A vida nos Queixadas traz, na visão de Tainá, mais do que um teto. "Aqui a gente tem uma experiência de conviver, sabe? Como a gente queria que fosse lá fora. A gente experimenta isso dia após dia: como resolver problemas juntos, como organizar os espaços das crianças, aqui a gente tem a experiência de plantar para colher, de fazer um bom uso da terra", relata. 

Em relação à reintegração de posse, Nanázinha afirma que a comunidade "vai continuar lutando": "com todos os recursos que a gente tem". 
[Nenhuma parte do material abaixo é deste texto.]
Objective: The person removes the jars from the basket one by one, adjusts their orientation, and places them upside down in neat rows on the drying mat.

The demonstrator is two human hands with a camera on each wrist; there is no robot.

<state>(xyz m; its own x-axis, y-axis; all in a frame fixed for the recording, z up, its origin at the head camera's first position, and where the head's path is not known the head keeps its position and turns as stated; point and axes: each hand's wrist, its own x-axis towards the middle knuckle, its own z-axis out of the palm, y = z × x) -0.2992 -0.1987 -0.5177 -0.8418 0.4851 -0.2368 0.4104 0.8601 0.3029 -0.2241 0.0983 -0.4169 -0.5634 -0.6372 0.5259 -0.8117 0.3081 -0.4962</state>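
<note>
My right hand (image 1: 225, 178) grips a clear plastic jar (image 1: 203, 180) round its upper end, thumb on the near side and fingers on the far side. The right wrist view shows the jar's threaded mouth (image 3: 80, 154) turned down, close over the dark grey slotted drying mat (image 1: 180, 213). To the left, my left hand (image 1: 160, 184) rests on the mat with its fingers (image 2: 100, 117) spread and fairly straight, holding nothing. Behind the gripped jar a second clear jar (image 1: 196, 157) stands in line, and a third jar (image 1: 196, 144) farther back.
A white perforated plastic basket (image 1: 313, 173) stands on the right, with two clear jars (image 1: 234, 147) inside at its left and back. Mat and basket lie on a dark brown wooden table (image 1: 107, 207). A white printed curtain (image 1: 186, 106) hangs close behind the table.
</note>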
Reintegração marcada para dia seguinte do período em que despejos estão suspensos

A data escolhida pela juíza Gina Fonseca Corrêa para que se execute a reintegração de posse da Ocupação dos Queixadas não foi à toa. 

Por conta da crise sanitária de Coronavírus, o ministro do Supremo Tribunal Federal (STF) Roberto Barroso proibiu as remoções forçadas no Brasil pelo período de seis meses "ou até que perdure a pandemia". O semestre desde que ele emitiu a decisão, em junho, completa seu prazo no dia 7 de dezembro. O despejo da Ocupação dos Queixadas está marcado para o dia seguinte. 

O Projeto de Lei 827/2020 que também suspende despejos na pandemia, mas até o dia 31 de dezembro, foi aprovado pelo Congresso em 27 de setembro e deve ainda ser promulgado para ter força de lei.